Search code examples
pythonxmlpython-2.7minidom

Python - understanding XML structure when parsing with minidom


Python and XML beginner, so this may seem a little easy, but it challenges my assumtpions I am trying to parse an XML structure like this:

<variable ordernumber="175">
        <name>Some_text</name>
        <label>Label text</label>
        <values>
          <value code="5">Five</value>
          <value code="4">Four</value>
          <value code="3">Three</value>
          <value code="2">Two</value>
          <value code="1">One</value>
          <value code="0">Zero</value>
        </values>
      </variable>

using minidom.

I am trying to extract the texts out of the name, label and field elements:

import xml.dom.minidom as md
dom = md.parse(input_file)
root = dom.documentElement
for var in dom.getElementsByTagName('variable'):
    var_name=var.getElementsByTagName('name')[0].firstChild.nodeValue
    var_label=var.getElementsByTagName('label')[0].firstChild.nodeValue
    var_values_list=var.getElementsByTagName('value')
    for var_value in var_values_list:
        print (var_name,var_label,var_values)
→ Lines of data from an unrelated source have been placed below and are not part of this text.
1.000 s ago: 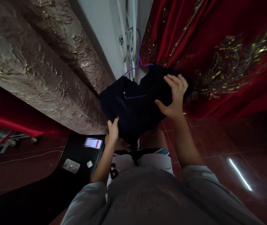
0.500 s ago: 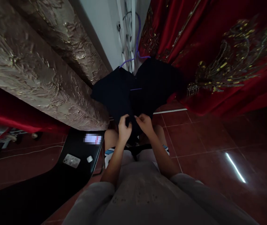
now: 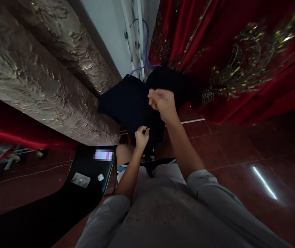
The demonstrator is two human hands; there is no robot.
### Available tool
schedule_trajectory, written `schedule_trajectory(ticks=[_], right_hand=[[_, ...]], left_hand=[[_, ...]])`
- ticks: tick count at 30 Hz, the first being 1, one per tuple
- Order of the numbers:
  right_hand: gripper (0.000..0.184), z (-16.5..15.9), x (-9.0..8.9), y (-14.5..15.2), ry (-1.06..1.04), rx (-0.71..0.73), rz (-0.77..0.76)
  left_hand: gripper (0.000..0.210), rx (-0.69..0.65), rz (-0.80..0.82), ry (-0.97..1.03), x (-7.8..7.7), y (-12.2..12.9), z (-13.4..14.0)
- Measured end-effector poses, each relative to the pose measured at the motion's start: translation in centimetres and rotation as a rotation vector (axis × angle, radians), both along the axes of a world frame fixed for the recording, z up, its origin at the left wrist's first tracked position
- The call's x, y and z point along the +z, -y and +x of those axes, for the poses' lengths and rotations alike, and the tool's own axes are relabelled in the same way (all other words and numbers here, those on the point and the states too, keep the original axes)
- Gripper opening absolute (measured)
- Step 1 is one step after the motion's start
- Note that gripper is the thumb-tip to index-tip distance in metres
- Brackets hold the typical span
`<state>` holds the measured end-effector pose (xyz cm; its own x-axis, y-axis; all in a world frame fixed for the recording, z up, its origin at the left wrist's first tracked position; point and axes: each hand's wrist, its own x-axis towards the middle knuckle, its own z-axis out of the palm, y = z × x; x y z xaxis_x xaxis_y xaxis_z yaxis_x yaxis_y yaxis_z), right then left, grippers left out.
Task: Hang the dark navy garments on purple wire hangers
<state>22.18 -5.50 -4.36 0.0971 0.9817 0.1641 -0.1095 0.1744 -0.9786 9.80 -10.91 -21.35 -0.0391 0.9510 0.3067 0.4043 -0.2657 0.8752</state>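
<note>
A dark navy shirt (image 3: 123,100) hangs in front of me on a purple hanger (image 3: 146,51), which is hooked to a white metal grille. At the lower front of the shirt, my left hand (image 3: 141,136) is closed in a pinch on the cloth, with thumb and forefinger curled together. My right hand (image 3: 163,101) is raised before the upper chest of the shirt, near the neck opening. Its fingers are drawn together, but whether cloth lies between them is hidden. Dark fabric makes buttons and edges impossible to make out.
Embossed beige curtain (image 3: 67,93) hangs at left, and red cloth with gold sequins (image 3: 230,72) at right. A black bench (image 3: 89,165) beside my left leg carries a phone (image 3: 81,180), a small white case (image 3: 100,177) and a blurred bright item. Red floor tiles (image 3: 230,148) lie below.
My right hand has left the lower front and risen to the upper chest of the shirt. My left hand stays low on the cloth. The hanger's crossbar is now hidden.
</note>
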Motion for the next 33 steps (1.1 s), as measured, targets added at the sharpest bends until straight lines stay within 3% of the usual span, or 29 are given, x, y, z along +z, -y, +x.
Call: schedule_trajectory(ticks=[2,5,7,9,12,14,16,20,23,26,30,33], right_hand=[[0.046,-0.5,2.5,-0.5,-0.004,-0.029,0.080],[0.047,-0.6,3.9,0.2,-0.003,-0.006,0.140],[0.047,-0.2,3.6,0.9,0.016,0.029,0.163],[0.046,0.2,2.9,1.1,0.049,0.038,0.193],[0.043,0.4,1.0,0.5,0.124,-0.045,0.242],[0.042,0.0,-0.2,0.0,0.195,-0.125,0.263],[0.041,-0.7,-1.0,-0.4,0.270,-0.147,0.253],[0.036,-1.8,-0.2,-0.5,0.266,-0.069,0.145],[0.031,-1.8,0.3,-0.7,0.189,-0.054,0.119],[0.027,-1.4,-1.2,-1.0,0.221,-0.102,0.104],[0.030,-1.4,-4.3,-0.8,0.293,-0.104,0.016],[0.028,-2.3,-5.0,0.1,0.259,-0.047,0.043]], left_hand=[[0.020,-0.042,0.010,-0.014,1.6,-1.4,-0.3],[0.013,-0.103,0.109,0.000,7.0,-3.5,-1.3],[0.030,-0.087,0.339,0.049,11.7,-4.7,-2.0],[0.034,-0.098,0.476,-0.036,16.1,-5.6,-2.4],[0.035,-0.168,0.551,-0.246,19.9,-6.6,-2.5],[0.035,-0.164,0.559,-0.336,20.2,-7.0,-2.6],[0.033,-0.094,0.563,-0.369,19.5,-7.1,-3.0],[0.031,0.041,0.547,-0.356,17.9,-6.7,-3.4],[0.030,-0.043,0.502,-0.397,18.1,-5.8,-2.9],[0.031,-0.077,0.512,-0.375,19.4,-5.4,-2.9],[0.030,0.167,0.520,-0.108,20.0,-8.0,-6.7],[0.029,0.338,0.256,0.378,17.8,-11.5,-10.3]])
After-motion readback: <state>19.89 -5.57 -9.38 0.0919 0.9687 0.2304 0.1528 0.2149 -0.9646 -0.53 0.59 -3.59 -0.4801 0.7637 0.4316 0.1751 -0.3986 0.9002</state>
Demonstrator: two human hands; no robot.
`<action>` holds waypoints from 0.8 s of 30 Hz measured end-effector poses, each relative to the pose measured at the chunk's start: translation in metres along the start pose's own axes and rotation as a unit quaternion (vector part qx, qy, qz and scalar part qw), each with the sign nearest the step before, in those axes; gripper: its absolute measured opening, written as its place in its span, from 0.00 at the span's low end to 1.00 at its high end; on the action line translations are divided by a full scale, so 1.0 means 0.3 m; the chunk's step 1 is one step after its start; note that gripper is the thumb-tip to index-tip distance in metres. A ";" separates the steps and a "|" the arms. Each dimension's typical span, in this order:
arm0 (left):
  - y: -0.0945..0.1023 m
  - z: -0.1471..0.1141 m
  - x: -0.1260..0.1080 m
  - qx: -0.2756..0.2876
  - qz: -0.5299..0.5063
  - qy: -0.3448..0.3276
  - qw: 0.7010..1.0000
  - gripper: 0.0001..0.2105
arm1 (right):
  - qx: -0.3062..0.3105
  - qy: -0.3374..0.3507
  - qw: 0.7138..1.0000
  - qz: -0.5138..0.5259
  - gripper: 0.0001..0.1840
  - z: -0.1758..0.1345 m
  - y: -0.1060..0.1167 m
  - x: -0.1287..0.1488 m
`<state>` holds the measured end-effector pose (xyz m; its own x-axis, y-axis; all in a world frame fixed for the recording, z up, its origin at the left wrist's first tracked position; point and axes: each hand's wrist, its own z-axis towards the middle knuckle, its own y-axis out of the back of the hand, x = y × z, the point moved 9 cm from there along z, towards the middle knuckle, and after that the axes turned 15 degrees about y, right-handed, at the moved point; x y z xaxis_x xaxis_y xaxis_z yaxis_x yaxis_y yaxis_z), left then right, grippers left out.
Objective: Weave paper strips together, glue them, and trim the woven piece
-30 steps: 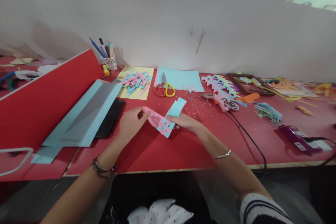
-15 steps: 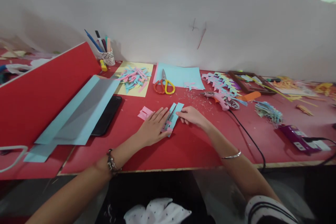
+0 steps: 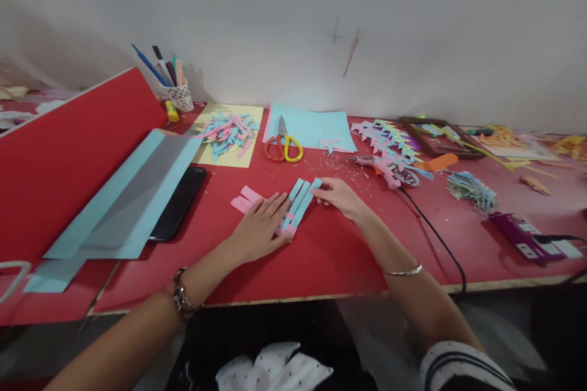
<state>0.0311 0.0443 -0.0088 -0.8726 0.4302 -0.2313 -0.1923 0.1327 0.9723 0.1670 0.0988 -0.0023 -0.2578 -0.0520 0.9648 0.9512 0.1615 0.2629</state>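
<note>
Two bare hands, one piece of paper weaving between them, flat on the red tabletop near its front edge. Three blue strips run up from it, slim gaps between; two pink strips at least poke out leftward. Left hand: palm down, fingers straight, pressing on the weave, gripping nothing. Right hand: fingers curled, thumb and forefinger closed on the upper end of the rightmost blue strip. One pair of scissors, metal blades, one red loop, one yellow. One pink glue gun, black cord. Cut paper scraps heap, too tangled to count, on one yellow sheet. Containers: one patterned cup with several pens upright or leaning; one dark frame with paper bits inside.
</note>
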 end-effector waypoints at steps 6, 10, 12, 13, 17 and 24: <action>0.007 -0.004 -0.004 -0.005 -0.004 -0.007 1.000 0.31 | 0.007 0.022 1.000 -0.002 0.13 -0.002 0.008 -0.001; -0.001 -0.005 0.000 -0.001 -0.007 -0.015 1.000 0.30 | -0.004 0.059 0.994 -0.088 0.12 0.004 0.013 0.018; -0.005 -0.004 0.002 0.002 -0.009 -0.016 1.000 0.30 | -0.006 0.075 0.989 -0.131 0.12 0.007 0.017 0.028; -0.006 -0.004 0.003 0.003 -0.010 -0.017 1.000 0.30 | -0.007 0.080 0.985 -0.151 0.12 0.007 0.019 0.031; -0.010 -0.004 0.000 0.015 -0.007 -0.019 1.000 0.30 | -0.013 0.115 0.967 -0.225 0.13 0.009 0.023 0.054; -0.002 -0.017 -0.011 0.023 -0.002 -0.047 0.999 0.30 | -0.011 0.152 0.952 -0.267 0.13 0.013 0.013 0.072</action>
<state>0.0319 0.0382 -0.0086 -0.8256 0.5111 -0.2390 -0.1728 0.1742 0.9694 0.1644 0.1020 0.0196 -0.6485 -0.4034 0.6456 0.7019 0.0113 0.7122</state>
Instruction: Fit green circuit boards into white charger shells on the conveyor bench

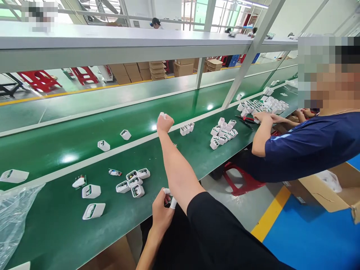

This is working fine, but there is one thing I do not understand: Why isn't it possible to get the var_name like this:

var_name=var.getElementsByTagName('name')[0].nodeValue

Why is the 'Some_text' a child of <name\> ? Why isn't it the nodeValue ? What would be a nodeValue in this context ? Of course, the same goes for <label\> and <value\>


Solution

  • It's bad design, but in the DOM, the nodeValue property of an element is null. See for example https://www.w3schools.com/jsref/prop_node_nodevalue.asp

    There are many better-designed and more modern tree models for XML than DOM, but I don't know if there's anything available in the Python world.